WVXU-FM will repeat its award-winning The Who Concert: 30 Years Later at 7 p.m. Tuesday, Dec. 3, the 40th anniversary of the tragedy on the Riverfront Coliseum plaza.
Eleven concertgoers were crushed to death as thousands were awaiting the concert with "festival seating," or unreserved seating. Only a few doors were open for entry that night.
The Who Concert: 30 Years Later won three first-place awards – best documentary for producer Lee Hay and host Brian O'Donnell from the Ohio Associated Press; and best documentary and best interview (for O'Donnell's conversation with promoter Cal Levy) from Public Radio News Directors Inc.
In addition to Levy, the documentary includes comments from reporters Cliff Radel and Craig Kopp; concertgoers Karol Brown, Jay Patterson, Jay Aronoff and Michael Ladd; Cincinnati Police Officer Dale Menkhaus; Paul Wertheimer from the Cincinnati task force that investigated the tragedy; Gary Miller from the Red Cross; and attorney Dennis Miller, who represented The Who in 1980 depositions here.
Here are some of their quotes:
MENKHAUS: "There was such a crowd gathering early (outside the arena) that we started our police detail at 1 p.m instead of 5 p.m. ... (Between 6-7 p.m.) we estimated there were 15,000 people waiting to get in."
PATTERSON: "People were packed in so tight you couldn't raise your arms."
LEVY: Levy got a call at 7:45 p.m. about a problem, so he went outside to the concourse. "What we saw was utter chaos.

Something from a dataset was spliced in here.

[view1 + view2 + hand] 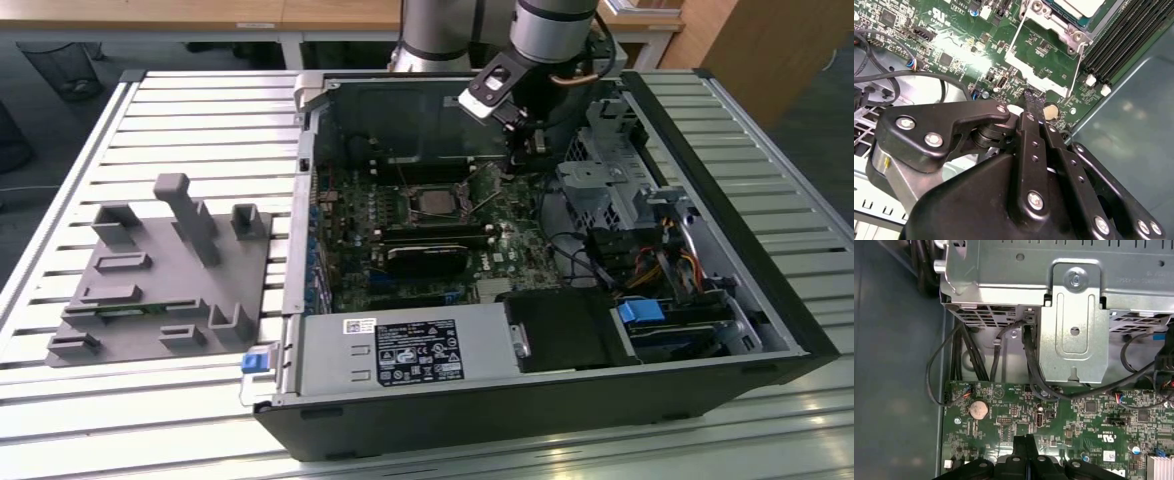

I saw emergency vehicles everywhere. I saw news crews everywhere. I saw shoes and coats and bits of clothing and bodies and people working on those bodies."
RADEL: "There were bodies stacked like cordwood. There were dozens upon dozens of pairs of shoes just piled up… and bodies being draped with cloth. It was a very horrible sight to see."
Here's a link to hear the show and the 37-minute interview with Levy, the on-site promoter at Riverfront Coliseum that night for Electric Factory Concerts. This was his first interview about the tragedy since the concert.
At 8 p.m. Tuesday, WCPO-TV will air Tanya O'Rourke's recent interviews with band members Roger Daltrey and Pete Townshend in a special called The Who: The Night That Changed Rock (8 p.m., Channel 9). O'Rourke will talk about the show with Michael Monks Monday at noon on WVXU-FM's Cincinnati Edition.